PROBLEM STATEMENT — What is needed is every line from the one holding "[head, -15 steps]" to the last line of the data below, printed exactly and without pictures.

—————

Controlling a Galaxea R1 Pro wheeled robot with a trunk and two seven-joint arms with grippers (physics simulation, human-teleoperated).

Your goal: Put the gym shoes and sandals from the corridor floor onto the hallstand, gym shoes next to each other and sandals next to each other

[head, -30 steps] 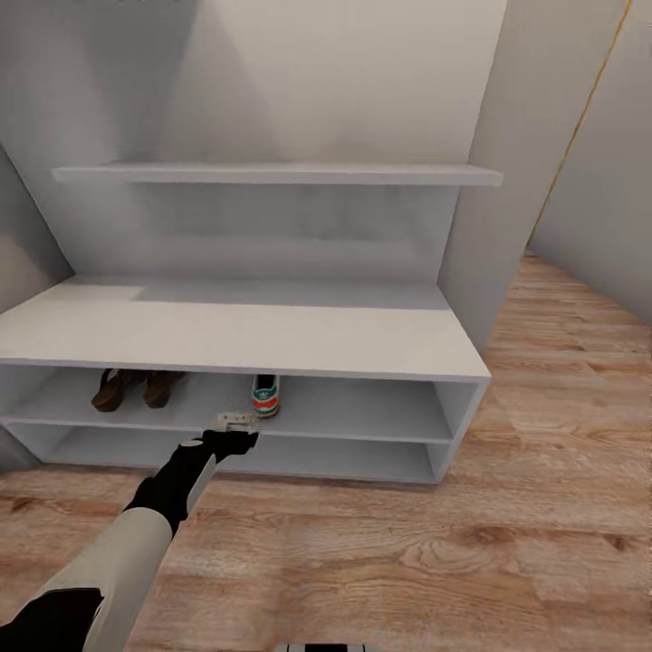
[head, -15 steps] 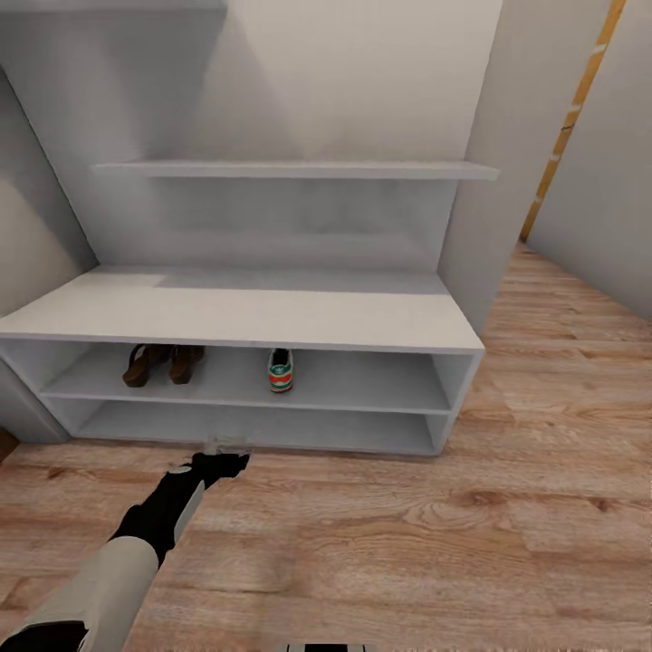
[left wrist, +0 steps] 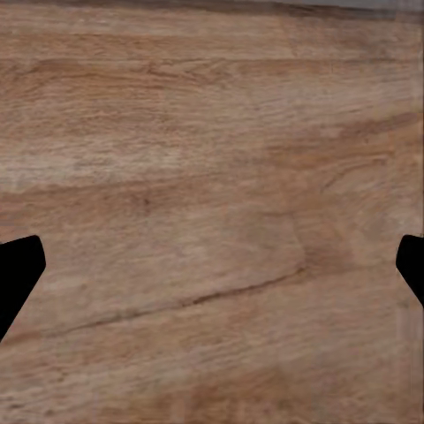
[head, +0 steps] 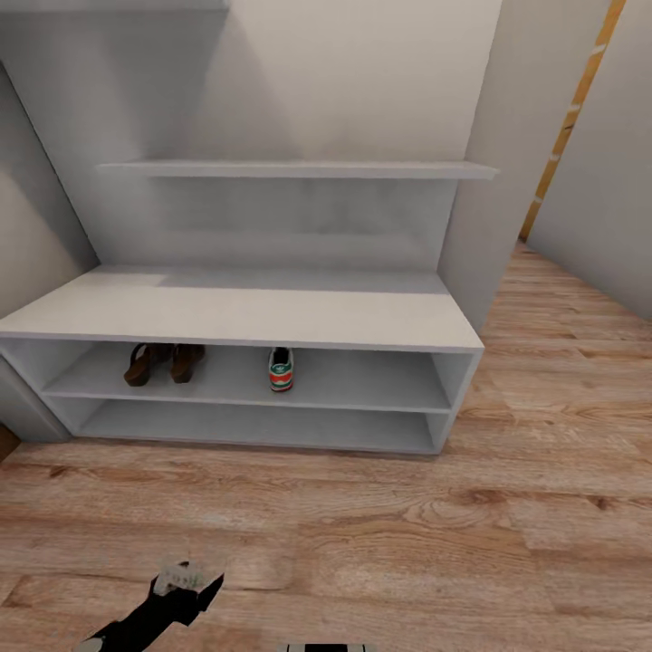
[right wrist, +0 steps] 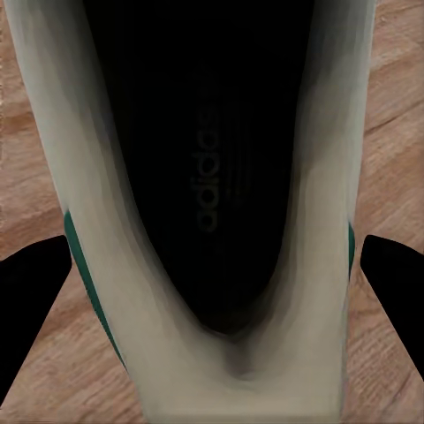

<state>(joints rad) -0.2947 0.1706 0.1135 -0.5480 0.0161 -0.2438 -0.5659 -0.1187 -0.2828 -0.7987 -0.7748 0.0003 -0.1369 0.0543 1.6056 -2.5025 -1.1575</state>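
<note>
On the upper open shelf of the pale hallstand [head: 244,317], one gym shoe [head: 281,369] stands with its red heel facing out. The two brown sandals [head: 163,362] sit side by side to its left. A second gym shoe [right wrist: 212,203], white with green stripes and a dark inside, sits between the fingers of my right gripper [right wrist: 212,283], which press on its sides over the wood floor. My left gripper [head: 186,580] is low over the corridor floor [head: 407,543], well in front of the rack. In the left wrist view the left gripper [left wrist: 212,265] is open with nothing in it.
A floating shelf [head: 299,169] hangs above the bench top. Grey walls close in on the left and right of the rack. The corridor continues at the right past a wall corner [head: 489,181].
My left arm has drawn back from the rack's front down to the bottom of the head view. Earlier the view also backed away from the rack. The shoes on the shelf have stayed put.
</note>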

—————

RESPONSE TO THE EXERCISE —
[head, -15 steps] 
[left wrist, +0 steps] 
[head, +0 steps] 
[right wrist, +0 steps] 

<state>(joints rad) -0.2947 0.1706 0.1135 -0.5480 0.0161 -0.2438 -0.5659 -0.1187 -0.2828 -0.7987 -0.7748 0.0003 -0.1369 0.0543 1.6056 -2.5025 -1.1575</state>
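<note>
On the upper open shelf of the pale hallstand [head: 244,317], one gym shoe [head: 281,369] stands with its red heel facing out. The two brown sandals [head: 163,362] sit side by side to its left. A second gym shoe [right wrist: 212,203], white with green stripes and a dark inside, sits between the fingers of my right gripper [right wrist: 212,283], which press on its sides over the wood floor. My left gripper [head: 186,580] is low over the corridor floor [head: 407,543], well in front of the rack. In the left wrist view the left gripper [left wrist: 212,265] is open with nothing in it.
A floating shelf [head: 299,169] hangs above the bench top. Grey walls close in on the left and right of the rack. The corridor continues at the right past a wall corner [head: 489,181].
My left arm has drawn back from the rack's front down to the bottom of the head view. Earlier the view also backed away from the rack. The shoes on the shelf have stayed put.
</note>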

The output for this exercise is now complete.